Over time, United Nations human rights treaty bodies (UNTBs) have developed an admissibility requirement that individuals’ allegations be ‘sufficiently substantiated’ or ‘not manifestly unfounded’. Explanations of these terms have varied, but States, treaty body members and scholars have equated them with a prima facie threshold. Among international tribunals, prima facie is commonly understood to require the complainant to make a plausible claim. However, review of UNTB decisions indicates that application of this requirement clashes with the accepted meaning of prima facie by: (1) often requiring the complainant to present convincing allegations; (2) taking into account – or giving greater weight to – the state’s arguments and evidence at the admissibility stage; and 3) sometimes requiring the complainant to pre-emptively overcome the state’s possible defences. This chapter seeks to identify relevant trends in order to both better understand current UNTB practice and illuminate paths to greater consistency and clarity in admissibility determinations.

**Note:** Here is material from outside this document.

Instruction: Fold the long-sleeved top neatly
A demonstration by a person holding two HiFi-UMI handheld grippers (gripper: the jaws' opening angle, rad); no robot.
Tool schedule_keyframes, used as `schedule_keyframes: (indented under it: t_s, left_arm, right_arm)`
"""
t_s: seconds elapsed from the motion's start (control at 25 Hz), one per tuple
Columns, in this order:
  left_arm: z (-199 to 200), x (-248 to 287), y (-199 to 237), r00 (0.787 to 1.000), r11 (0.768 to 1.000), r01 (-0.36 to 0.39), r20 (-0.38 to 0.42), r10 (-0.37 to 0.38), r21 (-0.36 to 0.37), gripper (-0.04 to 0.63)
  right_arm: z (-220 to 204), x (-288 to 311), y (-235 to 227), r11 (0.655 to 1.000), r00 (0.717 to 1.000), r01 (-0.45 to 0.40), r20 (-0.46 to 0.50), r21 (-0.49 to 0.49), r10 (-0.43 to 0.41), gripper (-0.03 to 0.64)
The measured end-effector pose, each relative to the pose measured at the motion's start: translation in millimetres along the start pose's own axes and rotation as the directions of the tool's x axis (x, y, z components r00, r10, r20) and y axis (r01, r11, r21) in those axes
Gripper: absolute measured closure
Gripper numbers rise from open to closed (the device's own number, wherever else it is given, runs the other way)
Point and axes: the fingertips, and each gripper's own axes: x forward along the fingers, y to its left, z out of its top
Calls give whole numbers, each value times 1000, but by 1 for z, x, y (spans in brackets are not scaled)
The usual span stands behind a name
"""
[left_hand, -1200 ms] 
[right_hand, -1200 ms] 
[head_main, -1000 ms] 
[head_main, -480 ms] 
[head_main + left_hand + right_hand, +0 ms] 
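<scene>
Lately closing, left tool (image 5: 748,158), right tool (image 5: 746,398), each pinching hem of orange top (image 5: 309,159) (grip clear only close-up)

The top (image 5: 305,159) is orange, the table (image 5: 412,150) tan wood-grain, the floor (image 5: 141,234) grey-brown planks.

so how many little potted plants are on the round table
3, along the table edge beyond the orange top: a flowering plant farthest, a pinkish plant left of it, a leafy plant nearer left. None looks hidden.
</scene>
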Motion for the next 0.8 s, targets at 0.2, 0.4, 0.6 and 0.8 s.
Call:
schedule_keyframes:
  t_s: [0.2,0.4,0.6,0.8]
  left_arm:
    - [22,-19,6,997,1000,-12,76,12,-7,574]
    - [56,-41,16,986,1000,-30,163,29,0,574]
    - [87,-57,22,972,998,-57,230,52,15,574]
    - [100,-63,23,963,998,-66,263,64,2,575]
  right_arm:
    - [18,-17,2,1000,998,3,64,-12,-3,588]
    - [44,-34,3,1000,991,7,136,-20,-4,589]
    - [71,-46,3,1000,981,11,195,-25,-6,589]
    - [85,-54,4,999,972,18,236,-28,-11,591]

Before accessing the UN treaty bodies’ individual communications procedure, a complainant must have exhausted domestic remedies. This admissibility rule exists for good reasons, but it has limits. In particular, exemptions must be recognised in respect to domestic remedies which lack effectiveness, including accessibility. Regrettably, UNTBs are currently reverting to a formalistic and mechanical application of this admissibility rule. What justice requires, however, is the opposite: an expansive consideration of the plethora of barriers that prevent access to domestic justice, as well as a reflection about how each barrier can realistically be evidenced by a complainant. This can be achieved, this chapter argues, through an individual-centred, contextual approach, which achieves the aim of preventing the state from escaping international scrutiny, while highlighting the crucial role domestic justice should play in remedying human rights wrongs.
Over decades of reviewing individual communications, the Human Rights Committee (HRC) has developed greater consistency when shifting the evidentiary burden between the author and the state in its decisions on individual communications. The grounds on which this shift is made, including the nature of the allegations, the evidence used to corroborate the allegations, and the extent to which the state engages with the process, seem to impact the articulation of the shifted burden in certain cases. To effect this burden shift, the chapter explains that the HRC appears to follow three steps when assessing claims of a breach of the prohibition against torture: (1) the allegations must be corroborated by some level of evidence; (2) the HRC applies a rebuttable presumption that the author’s alleged facts are true; unless (3) the state offers evidence in direct response to the specific allegations of torture.